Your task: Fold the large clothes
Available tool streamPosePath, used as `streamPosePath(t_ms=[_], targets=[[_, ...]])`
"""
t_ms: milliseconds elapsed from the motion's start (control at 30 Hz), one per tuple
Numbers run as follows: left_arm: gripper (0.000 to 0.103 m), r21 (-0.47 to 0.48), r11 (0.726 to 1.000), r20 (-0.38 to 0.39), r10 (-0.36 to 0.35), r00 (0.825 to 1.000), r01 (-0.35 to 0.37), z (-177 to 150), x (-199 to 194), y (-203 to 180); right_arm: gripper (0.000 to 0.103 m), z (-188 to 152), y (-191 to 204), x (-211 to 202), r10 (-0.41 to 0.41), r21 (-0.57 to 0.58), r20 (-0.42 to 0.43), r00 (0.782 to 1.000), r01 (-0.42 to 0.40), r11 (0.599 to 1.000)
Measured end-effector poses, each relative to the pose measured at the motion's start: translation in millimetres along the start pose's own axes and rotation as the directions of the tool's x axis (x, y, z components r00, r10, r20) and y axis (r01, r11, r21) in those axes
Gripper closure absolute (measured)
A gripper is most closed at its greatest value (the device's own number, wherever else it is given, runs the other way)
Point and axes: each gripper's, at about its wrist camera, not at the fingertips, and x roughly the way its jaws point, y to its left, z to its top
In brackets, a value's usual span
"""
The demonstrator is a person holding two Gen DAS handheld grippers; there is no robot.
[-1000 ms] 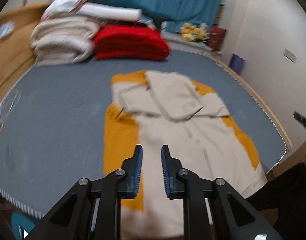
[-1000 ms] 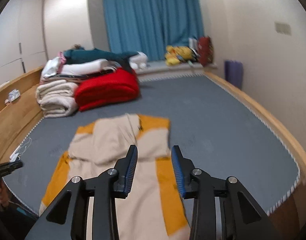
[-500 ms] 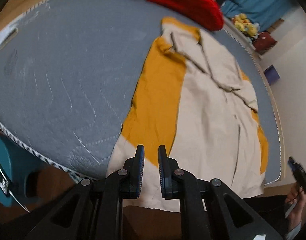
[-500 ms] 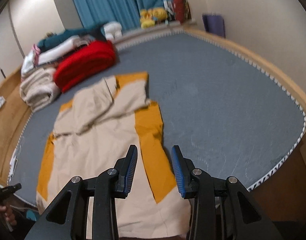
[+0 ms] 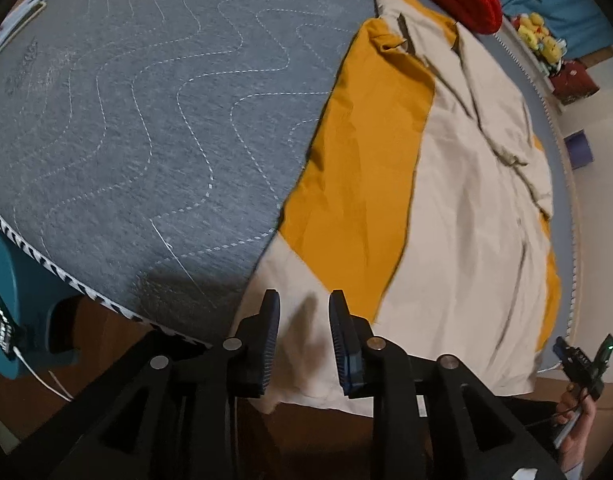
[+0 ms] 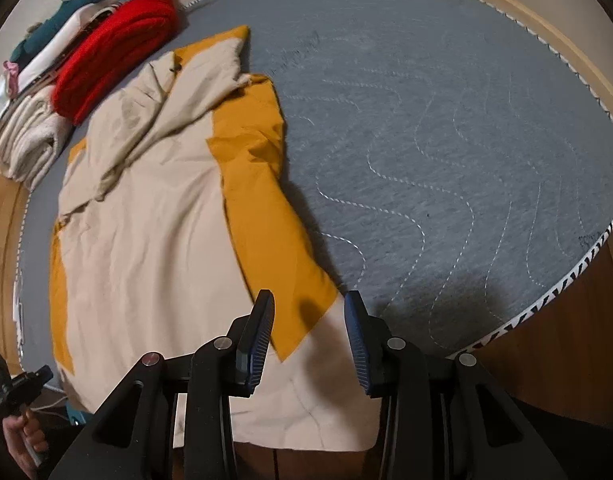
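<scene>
Left tool [image 5: 302, 332] hangs over the near left corner of the coat [image 5: 458, 208], its two fingers parted with cream cloth showing in the gap, nothing pinched between them. Right tool [image 6: 308, 332] hangs over the near right corner [image 6: 326, 344] in the same way, opened wider, and holds nothing

The coat lies flat on the grey bed [image 5: 126, 120], front up, cream down the middle with an orange band along each side. Its hem [image 6: 306, 428] hangs just over the near edge of the mattress. The sleeves look already crossed over the chest

The step in hand seems to be taking both hem corners. To do it well, I would lower each tool until one finger slides under the hem where it overhangs, catch all the layers together, and close both at matching spots so the fold line comes out straight. Lift both evenly; a heavy coat will likely sag in the middle otherwise

Its long axis runs away from the tools, collar [image 6: 174, 64] pointing at the red blanket [image 6: 114, 48] and the pile of folded bedding [image 6: 26, 144], hem toward the person
</scene>
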Motion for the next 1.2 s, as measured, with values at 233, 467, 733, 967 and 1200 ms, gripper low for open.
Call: streamPosePath(t_ms=[233, 467, 733, 967, 1200], targets=[[0.068, -0.002, 1.0, -0.059, 0.02, 0.998, -0.02, 10, 18, 12, 0.059, -3, -9, 19, -0.026, 0.029, -0.062, 0.998, 0.028, 0.999], [0.066, 0.009, 0.999, -0.098, 0.049, 0.994, -0.049, 12, 31, 17, 0.051, -8, -3, 42, -0.043, -0.014, -0.13, 0.991, 0.041, 0.999], [0.066, 0.069, 0.994, -0.091, 0.086, 0.992, -0.08, 12, 36, 5, 0.048, -13, -7, 57, -0.07, -0.017, -0.166, 0.984, 0.068, 0.998], [0.092, 0.126, 0.992, -0.086, 0.032, 0.996, -0.021, 5, 32, -9, 0.078, -21, 8, 55, -0.068, -0.095, -0.173, 0.983, 0.052, 0.994], [0.087, 0.117, 0.993, -0.118, 0.045, 0.992, -0.031, 1, 39, -8, 0.086, -26, 2, 45, -0.034, -0.096, -0.176, 0.984, 0.017, 0.995]])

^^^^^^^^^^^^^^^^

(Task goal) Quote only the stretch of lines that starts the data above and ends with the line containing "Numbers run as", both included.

(Solution)
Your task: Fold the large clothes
Available tool streamPosePath, used as `streamPosePath(t_ms=[_], targets=[[_, ...]])`
"""
t_ms: milliseconds elapsed from the motion's start (control at 30 Hz), one per tuple
Numbers run as follows: left_arm: gripper (0.000 to 0.103 m), r21 (-0.47 to 0.48), r11 (0.726 to 1.000), r20 (-0.38 to 0.39), r10 (-0.36 to 0.35), r00 (0.825 to 1.000), r01 (-0.35 to 0.37), z (-177 to 150), x (-199 to 194), y (-203 to 180); right_arm: gripper (0.000 to 0.103 m), z (-188 to 152), y (-191 to 204), x (-211 to 202), r10 (-0.41 to 0.41), r21 (-0.57 to 0.58), r20 (-0.42 to 0.43), r00 (0.782 to 1.000), r01 (-0.42 to 0.40), r11 (0.599 to 1.000)

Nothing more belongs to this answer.